> **YOUR GOAL**:
Take the data below and extract the lines from the one with "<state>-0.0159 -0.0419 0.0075" to the one with "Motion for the", inclusive, exactly as written.
=== ENTRIES SHOWN ===
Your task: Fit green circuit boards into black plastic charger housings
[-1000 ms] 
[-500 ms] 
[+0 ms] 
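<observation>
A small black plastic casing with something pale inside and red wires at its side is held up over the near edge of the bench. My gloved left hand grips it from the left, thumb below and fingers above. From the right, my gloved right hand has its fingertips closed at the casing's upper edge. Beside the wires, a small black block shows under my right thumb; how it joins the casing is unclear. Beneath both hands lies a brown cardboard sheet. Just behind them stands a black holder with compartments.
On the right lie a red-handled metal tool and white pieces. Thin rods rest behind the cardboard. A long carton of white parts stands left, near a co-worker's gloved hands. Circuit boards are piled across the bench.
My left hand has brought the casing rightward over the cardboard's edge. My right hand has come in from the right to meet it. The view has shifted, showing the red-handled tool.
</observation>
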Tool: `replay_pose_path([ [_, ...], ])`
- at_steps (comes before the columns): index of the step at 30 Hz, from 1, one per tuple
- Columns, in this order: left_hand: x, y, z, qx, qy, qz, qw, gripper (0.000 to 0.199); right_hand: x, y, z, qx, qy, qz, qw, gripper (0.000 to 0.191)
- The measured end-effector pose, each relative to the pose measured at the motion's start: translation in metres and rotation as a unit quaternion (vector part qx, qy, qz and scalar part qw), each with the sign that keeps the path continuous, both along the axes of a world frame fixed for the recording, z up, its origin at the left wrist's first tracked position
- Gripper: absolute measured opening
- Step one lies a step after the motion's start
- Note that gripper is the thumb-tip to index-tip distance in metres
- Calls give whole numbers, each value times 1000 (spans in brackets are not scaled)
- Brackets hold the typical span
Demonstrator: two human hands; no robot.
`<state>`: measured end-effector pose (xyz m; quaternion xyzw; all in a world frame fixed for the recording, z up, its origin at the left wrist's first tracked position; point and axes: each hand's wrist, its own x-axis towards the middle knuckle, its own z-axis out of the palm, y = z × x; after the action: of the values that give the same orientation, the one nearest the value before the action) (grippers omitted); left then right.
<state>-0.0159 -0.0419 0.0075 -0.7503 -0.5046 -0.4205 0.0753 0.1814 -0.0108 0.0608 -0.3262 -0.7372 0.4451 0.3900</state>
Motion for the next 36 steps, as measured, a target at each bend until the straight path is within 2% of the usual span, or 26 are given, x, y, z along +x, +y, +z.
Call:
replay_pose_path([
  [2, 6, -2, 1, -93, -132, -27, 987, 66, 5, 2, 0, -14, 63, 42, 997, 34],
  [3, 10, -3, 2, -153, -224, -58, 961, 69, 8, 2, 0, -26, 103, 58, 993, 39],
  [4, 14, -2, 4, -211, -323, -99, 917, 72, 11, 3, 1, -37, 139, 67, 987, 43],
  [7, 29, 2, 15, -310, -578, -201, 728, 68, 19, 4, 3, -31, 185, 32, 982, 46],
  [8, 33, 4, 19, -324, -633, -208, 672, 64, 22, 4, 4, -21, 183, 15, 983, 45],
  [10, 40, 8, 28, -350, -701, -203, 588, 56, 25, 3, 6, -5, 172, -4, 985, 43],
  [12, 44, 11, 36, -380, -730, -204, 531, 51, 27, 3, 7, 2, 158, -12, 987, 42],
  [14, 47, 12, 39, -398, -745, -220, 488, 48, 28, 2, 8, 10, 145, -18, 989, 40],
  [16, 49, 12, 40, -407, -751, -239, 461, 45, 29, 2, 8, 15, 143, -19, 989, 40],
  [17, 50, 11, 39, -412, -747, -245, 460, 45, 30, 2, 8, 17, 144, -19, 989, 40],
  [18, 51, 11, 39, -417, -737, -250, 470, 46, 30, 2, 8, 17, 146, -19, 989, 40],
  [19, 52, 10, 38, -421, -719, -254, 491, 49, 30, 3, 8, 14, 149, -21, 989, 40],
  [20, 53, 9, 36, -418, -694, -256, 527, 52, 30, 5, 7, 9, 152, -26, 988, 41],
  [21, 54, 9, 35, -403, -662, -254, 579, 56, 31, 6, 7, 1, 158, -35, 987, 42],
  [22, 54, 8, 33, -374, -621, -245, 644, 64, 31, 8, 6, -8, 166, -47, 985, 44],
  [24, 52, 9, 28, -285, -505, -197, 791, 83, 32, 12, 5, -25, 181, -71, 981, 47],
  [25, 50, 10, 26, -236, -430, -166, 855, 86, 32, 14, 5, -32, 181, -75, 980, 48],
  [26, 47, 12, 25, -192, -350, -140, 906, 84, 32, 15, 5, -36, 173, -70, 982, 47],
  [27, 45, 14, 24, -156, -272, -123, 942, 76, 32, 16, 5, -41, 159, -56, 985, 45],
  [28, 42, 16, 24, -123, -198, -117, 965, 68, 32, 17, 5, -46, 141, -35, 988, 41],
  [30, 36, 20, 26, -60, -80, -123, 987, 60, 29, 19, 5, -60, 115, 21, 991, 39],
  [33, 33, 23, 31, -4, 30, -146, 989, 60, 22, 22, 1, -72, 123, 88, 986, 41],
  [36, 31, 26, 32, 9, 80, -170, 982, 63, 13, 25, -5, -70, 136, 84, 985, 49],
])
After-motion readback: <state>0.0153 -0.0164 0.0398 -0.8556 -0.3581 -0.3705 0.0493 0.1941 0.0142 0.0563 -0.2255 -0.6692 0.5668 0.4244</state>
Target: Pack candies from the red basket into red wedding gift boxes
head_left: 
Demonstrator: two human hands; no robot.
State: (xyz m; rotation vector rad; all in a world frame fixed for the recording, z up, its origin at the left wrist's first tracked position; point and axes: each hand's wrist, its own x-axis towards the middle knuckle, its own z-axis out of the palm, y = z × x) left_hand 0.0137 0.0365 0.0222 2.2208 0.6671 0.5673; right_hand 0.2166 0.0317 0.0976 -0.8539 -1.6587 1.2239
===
> **WRITTEN SOLUTION**:
<state>-0.0159 -0.0419 0.0075 -0.7503 -0.5046 -0.4205 0.0753 0.1814 -0.0108 0.0608 -0.3262 -0.7372 0.4451 0.3900</state>
Motion for the next 36 steps, as measured, a target at each bend until the straight path is within 2% of the usual span, or 26 are given, x, y, z along +x, +y, +z.

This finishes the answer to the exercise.